What is your creative process like?
“I usually get my ideas when I take walks in the forest, or when I am about to go to bed, which makes me crazy, because then I cannot go to bed, but instead I need to at least write down some key words somewhere. Once I know what I want to do, I need to structure my space, cleaning it up to make it chaotic again, choosing materials as I go through my thoughts and through the work itself. I play music, that helps me get into the "flow" realm, so well explained by Csikszentmihalyi on his writings about creativity. My work process is very private, it is like playing games with myself and my tools and materials. I usually work on more than one piece at a time. Something dries while I paint or glue another thing, something sets while another one is being drafted. Sometimes a piece stays in a corner for a while, until I go back to it to finish it at last. Sometimes there is no drafting, just creating directly from a thought, from a stone, from a dried mushroom, or a piece of coral or driftwood, or a clump of clay. I never know how a piece will finally look. They just develop.”
What is an artist’s role in society and how do you see that evolving?
“In dire contrast to what I see happening right now in the art scene, with contemporary art being used as a commodity, I see art as the ultimate expression of mankind's search for meaning. To me, art is the creation of meaning for myself and for those who enjoy it, or/and are moved in any way by it. I make art to inspire, and to stir people's feelings. Art can be provoking, or denouncing, I think that is also a role to be played by some artists. But art does not need to be insulting, or meaningless, for the sole purpose of scandal or profitability. Unfortunately, I see contemporary art moving towards the latter. Art is being defined by the market as a luxury merchandise, as a capital investment, or as a statement in order to become "fashionable", all this according to the "opinion" of a few, who consider themselves "chosen" to tell the rest of the world what work is how much worth. Art then ceases to exist as a personal expression of meaning that can resonate with others, to becomes an object with a measurable exchange value.”

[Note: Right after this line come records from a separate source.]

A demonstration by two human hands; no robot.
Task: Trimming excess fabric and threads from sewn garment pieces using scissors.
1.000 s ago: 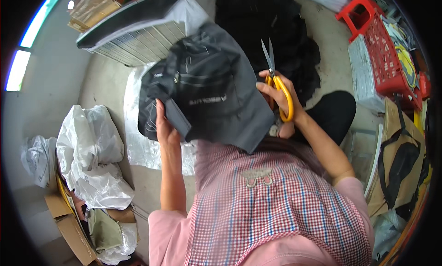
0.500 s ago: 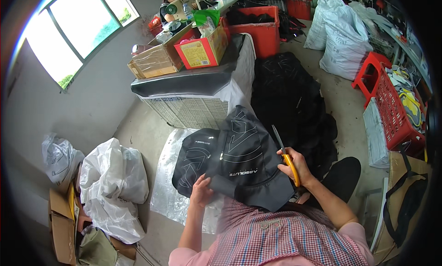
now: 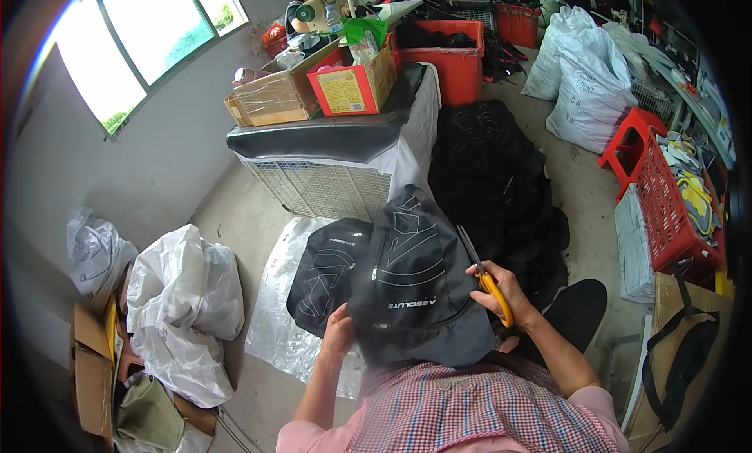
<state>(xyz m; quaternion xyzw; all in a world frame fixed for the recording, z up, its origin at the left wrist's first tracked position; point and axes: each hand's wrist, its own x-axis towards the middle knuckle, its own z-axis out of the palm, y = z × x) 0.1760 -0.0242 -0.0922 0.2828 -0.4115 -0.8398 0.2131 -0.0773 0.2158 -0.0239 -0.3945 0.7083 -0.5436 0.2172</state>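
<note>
Across my lap lies a black bag panel [image 3: 415, 273] printed with thin white lines and fitted with a small zip. My left hand [image 3: 338, 331] is closed on its left edge, fingers curled over the cloth. In my right hand [image 3: 507, 290] I hold scissors [image 3: 490, 285] with orange handles, blades pointing up and away. That hand's fingertips are beside the panel's right edge; whether they also grip the cloth I cannot tell. Another black printed piece [image 3: 319, 284] is to the left, partly under the panel, over clear plastic sheeting [image 3: 270, 327].
A covered wire crate [image 3: 321, 188] ahead bears two boxes [image 3: 350, 88]. Black cloth pieces [image 3: 497, 186] are heaped right of it. White sacks [image 3: 188, 296] stand at left, others [image 3: 591, 92] at far right. A red basket [image 3: 662, 194] holds scraps. Someone sits by a machine [image 3: 313, 12].
The panel's near part, lifted and folded before, now hangs flatter over my lap. My left hand has shifted slightly along its left edge. The scissors stay in my right hand.
</note>
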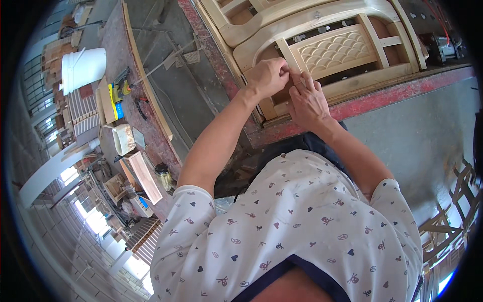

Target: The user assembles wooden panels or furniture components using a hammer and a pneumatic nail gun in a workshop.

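Observation:
A pale wooden frame with a curved top rail lies on the red-edged bench. Set into it is a panel carved in a fish-scale pattern, with upright slats beside it. At the frame's left end my left hand is closed, its fingertips pinched together next to the left slat. Just to its right, my right hand has its fingers curled and pressed together close to the slat's lower end. Whatever lies between the fingertips is too small or hidden to make out.
Another wooden frame lies beyond. At the far right stands a metal motor-like device with red tubing. A side bench on the left carries a white bucket, a yellow-green power tool and a wooden box.

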The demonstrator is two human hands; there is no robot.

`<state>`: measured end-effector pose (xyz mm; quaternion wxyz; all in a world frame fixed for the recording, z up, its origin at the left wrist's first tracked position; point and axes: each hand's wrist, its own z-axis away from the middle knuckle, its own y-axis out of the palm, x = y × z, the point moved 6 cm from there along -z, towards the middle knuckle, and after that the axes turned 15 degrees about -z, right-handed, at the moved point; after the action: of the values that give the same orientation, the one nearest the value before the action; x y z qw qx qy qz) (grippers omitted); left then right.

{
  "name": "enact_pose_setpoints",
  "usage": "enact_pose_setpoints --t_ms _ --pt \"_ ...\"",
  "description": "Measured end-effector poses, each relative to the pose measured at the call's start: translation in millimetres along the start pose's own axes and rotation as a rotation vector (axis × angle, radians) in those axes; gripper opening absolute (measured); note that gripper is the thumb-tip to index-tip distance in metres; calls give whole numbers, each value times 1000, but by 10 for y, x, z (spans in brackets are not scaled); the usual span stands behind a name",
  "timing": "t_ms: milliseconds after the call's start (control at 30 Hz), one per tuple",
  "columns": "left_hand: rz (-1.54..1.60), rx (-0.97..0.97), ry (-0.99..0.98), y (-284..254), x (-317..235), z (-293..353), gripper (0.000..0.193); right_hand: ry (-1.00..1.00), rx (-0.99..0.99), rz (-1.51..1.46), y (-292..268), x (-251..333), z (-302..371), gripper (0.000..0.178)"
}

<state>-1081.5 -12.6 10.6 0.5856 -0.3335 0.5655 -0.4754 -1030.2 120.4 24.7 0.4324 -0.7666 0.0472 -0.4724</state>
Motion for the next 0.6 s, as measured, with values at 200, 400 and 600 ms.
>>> enact_pose_setpoints --t_ms 200,400,600 --pt "-76 -138 150 -9 -62 4 11 13 -28 -19 -34 22 -2 18" --pt "-22 63 82 65 37 -133 10 13 -33 -13 -53 33 1 17" --pt "36 396 -7 7 86 -277 12 22 -20 -57 -40 6 22 17"
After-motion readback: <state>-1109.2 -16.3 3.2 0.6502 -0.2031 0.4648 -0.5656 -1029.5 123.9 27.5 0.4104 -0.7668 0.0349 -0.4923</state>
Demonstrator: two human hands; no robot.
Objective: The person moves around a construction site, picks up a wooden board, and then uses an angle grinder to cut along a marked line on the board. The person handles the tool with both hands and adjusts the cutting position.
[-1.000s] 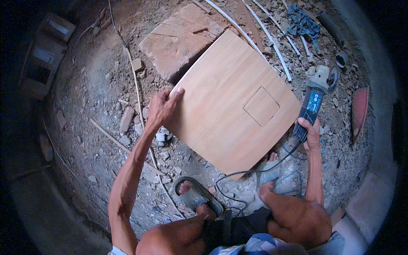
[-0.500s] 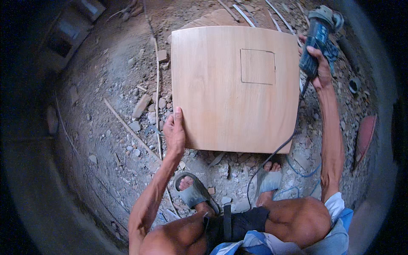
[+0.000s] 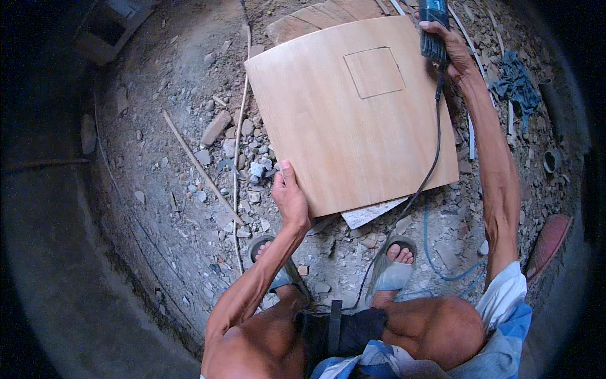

Have you had any noteworthy exhibitions you'd like to share?
“Yes. I have participated in collective exhibitions in the following places: Miami & Pompano Beach, Fl. US; Buenos Aires, Neuquén y Ushuaia (Argentina), Oaxaca (Mexico),Edinburgh, Scotland, several cities in Spain, such as Madrid, Santander, and Barcelona, Klagenfurt, in Austria; and I have had solo and collective exhibitions in several German cities such as Berlin, Idstein, Kronberg, Munich and Frankfurt am Main.”